Activity
Among the lines below, copy exactly those from the one with "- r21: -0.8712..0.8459" through the one with "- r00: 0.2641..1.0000", counting both ends.

[Stored entries]
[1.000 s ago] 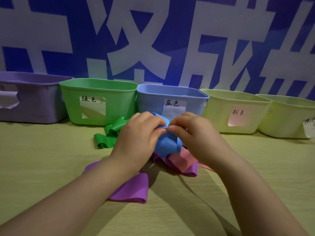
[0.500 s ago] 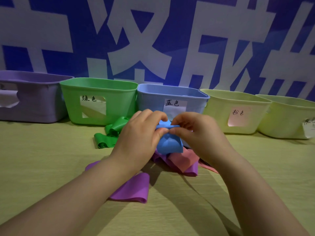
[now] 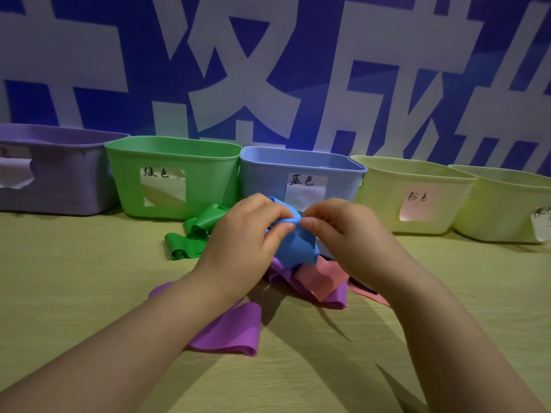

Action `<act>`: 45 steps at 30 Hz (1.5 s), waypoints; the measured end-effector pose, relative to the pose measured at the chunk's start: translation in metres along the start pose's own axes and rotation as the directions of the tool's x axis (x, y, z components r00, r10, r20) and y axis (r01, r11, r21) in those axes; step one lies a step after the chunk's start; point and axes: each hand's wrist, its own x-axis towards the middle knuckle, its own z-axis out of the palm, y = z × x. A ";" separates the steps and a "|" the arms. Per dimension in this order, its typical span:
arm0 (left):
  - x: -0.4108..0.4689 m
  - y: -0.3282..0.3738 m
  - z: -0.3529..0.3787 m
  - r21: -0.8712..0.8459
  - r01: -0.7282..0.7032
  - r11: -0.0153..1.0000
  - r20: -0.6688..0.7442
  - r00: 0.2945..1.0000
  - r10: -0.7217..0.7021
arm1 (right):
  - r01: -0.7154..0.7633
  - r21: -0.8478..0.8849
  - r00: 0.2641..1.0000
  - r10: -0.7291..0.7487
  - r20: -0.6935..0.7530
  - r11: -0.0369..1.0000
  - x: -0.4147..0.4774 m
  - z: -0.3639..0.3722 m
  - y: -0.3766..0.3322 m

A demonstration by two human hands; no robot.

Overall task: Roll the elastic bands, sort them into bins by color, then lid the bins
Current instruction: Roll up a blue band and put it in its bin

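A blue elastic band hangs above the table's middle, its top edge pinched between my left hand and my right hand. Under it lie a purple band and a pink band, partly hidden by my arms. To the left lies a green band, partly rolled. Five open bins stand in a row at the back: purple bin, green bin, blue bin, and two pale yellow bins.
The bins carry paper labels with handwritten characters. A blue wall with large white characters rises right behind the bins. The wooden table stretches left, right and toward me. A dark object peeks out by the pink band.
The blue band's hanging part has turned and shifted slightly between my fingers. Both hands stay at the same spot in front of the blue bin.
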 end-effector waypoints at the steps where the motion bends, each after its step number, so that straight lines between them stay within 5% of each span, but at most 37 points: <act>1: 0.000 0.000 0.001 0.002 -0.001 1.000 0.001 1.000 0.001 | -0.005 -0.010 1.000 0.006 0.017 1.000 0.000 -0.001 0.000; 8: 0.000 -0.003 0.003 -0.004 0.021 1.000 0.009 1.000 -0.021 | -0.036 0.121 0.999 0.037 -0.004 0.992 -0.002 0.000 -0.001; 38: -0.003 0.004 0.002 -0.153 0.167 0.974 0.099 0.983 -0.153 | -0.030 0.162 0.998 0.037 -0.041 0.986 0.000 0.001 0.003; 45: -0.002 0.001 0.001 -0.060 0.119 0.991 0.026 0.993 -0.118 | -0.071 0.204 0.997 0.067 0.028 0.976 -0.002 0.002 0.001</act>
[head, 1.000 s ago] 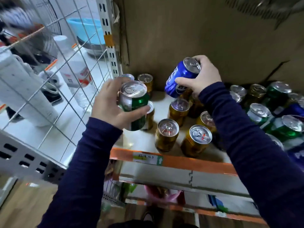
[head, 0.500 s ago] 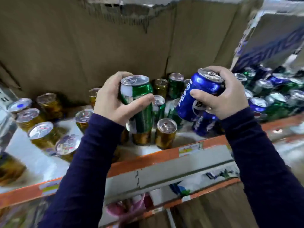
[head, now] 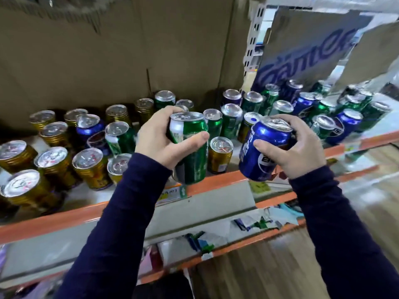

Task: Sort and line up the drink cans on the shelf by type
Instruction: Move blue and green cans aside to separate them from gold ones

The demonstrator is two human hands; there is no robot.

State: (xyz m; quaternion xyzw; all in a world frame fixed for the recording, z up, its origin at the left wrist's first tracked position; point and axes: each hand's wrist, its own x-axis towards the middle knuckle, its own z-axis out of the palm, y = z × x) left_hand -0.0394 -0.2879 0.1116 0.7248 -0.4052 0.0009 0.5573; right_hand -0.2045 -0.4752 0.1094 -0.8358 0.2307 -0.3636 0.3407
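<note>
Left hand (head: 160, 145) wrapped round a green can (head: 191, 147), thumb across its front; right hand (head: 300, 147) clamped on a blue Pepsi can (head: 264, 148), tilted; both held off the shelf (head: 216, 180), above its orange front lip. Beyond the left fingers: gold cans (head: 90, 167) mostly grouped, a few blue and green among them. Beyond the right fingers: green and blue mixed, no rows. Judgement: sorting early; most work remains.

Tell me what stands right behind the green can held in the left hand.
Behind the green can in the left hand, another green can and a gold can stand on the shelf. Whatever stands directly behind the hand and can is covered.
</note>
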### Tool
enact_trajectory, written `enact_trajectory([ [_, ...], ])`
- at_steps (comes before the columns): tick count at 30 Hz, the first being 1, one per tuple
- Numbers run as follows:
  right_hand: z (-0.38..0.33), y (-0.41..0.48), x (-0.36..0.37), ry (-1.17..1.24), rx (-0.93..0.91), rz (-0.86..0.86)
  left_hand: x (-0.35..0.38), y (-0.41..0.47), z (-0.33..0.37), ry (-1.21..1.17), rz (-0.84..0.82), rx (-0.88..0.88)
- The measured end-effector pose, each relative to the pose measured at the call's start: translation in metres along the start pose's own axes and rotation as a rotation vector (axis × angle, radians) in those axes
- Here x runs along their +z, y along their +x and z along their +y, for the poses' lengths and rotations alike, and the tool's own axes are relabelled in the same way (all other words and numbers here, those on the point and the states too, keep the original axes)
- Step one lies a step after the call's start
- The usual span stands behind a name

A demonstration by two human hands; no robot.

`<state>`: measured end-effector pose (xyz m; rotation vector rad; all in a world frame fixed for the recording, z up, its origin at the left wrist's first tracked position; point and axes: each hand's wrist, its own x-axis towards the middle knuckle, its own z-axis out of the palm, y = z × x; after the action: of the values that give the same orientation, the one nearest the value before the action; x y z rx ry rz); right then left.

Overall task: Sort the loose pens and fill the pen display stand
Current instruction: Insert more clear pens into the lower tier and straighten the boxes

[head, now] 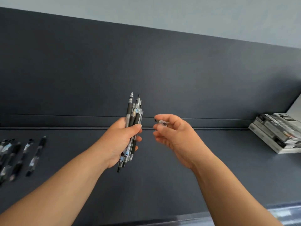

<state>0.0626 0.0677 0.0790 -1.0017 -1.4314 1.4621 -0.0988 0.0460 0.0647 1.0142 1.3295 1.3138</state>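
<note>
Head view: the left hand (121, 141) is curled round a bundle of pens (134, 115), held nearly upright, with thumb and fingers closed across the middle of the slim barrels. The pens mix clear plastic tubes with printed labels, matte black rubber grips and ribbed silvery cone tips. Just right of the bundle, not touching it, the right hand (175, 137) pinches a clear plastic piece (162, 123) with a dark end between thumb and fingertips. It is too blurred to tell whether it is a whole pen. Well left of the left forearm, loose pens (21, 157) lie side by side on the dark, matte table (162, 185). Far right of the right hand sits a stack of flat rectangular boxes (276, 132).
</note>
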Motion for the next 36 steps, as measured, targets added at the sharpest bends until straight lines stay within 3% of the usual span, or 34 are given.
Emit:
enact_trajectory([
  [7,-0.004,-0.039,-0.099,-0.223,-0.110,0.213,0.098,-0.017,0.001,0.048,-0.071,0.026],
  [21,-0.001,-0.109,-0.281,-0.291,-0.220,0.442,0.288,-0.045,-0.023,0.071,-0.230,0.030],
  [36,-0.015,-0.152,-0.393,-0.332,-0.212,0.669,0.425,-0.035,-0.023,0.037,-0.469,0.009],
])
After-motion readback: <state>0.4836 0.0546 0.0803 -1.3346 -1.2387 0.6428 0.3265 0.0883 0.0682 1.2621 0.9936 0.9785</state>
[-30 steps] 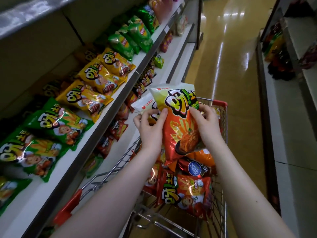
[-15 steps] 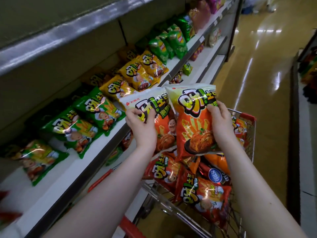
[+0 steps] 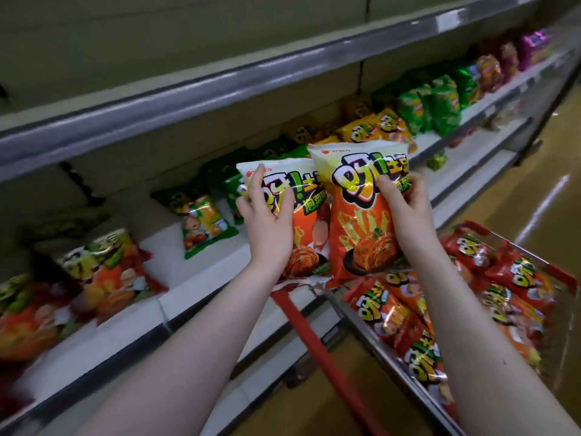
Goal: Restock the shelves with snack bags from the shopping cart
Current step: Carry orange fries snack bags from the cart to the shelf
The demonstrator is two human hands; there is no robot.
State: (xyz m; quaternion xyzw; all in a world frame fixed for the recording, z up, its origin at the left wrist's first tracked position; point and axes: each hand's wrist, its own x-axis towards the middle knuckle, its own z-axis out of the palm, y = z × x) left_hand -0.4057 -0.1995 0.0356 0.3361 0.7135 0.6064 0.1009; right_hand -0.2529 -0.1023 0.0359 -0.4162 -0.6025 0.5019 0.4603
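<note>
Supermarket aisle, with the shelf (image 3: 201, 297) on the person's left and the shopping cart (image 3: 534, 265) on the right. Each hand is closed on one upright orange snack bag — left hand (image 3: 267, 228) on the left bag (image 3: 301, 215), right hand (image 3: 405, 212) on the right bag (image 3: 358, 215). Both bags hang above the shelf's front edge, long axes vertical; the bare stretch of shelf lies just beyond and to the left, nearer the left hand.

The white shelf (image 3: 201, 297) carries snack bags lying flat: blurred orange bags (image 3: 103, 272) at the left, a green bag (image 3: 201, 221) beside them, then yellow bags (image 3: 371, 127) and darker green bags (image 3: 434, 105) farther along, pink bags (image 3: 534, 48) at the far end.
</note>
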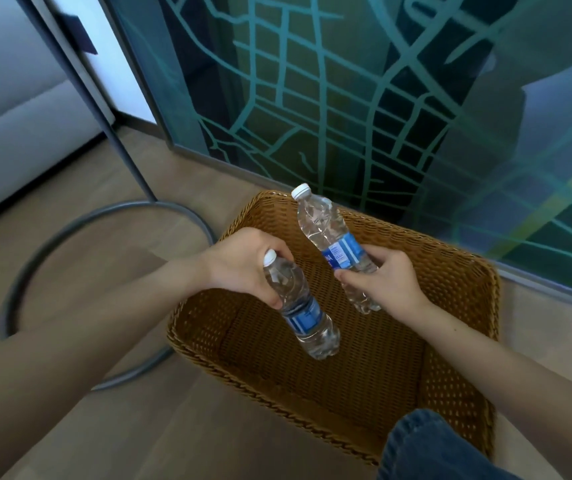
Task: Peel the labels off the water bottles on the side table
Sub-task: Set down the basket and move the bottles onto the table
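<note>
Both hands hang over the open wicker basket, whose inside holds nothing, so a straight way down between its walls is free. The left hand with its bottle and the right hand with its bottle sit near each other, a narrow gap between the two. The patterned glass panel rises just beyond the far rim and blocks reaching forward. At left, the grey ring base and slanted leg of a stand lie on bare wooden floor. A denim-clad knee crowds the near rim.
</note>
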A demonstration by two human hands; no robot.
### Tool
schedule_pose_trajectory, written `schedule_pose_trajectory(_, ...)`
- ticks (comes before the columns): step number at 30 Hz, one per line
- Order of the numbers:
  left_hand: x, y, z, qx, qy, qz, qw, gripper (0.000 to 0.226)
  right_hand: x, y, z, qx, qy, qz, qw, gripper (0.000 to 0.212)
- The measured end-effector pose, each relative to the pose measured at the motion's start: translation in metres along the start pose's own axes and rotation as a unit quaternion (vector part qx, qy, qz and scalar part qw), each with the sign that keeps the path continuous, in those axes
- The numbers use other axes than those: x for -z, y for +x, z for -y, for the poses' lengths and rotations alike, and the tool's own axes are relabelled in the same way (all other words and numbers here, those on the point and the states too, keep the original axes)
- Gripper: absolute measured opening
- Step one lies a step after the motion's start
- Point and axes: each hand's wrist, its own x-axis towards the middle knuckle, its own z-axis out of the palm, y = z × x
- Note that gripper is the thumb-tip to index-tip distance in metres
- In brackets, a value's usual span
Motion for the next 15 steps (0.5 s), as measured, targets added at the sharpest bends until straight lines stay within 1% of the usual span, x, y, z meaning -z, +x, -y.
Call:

Response box
  - r21: -0.8712..0.8459
  - r01: -0.7282..0.7032
  - r11: -0.0153..1.0000
  - r20: -0.6688..0.7442
  - r00: 0.2945..1.0000
  - r10: -0.7217..0.7021
arm1 (right):
  - r01: -0.7154..0.7633
  - r21: -0.8478..0.8849
  - r00: 0.2641..1.0000

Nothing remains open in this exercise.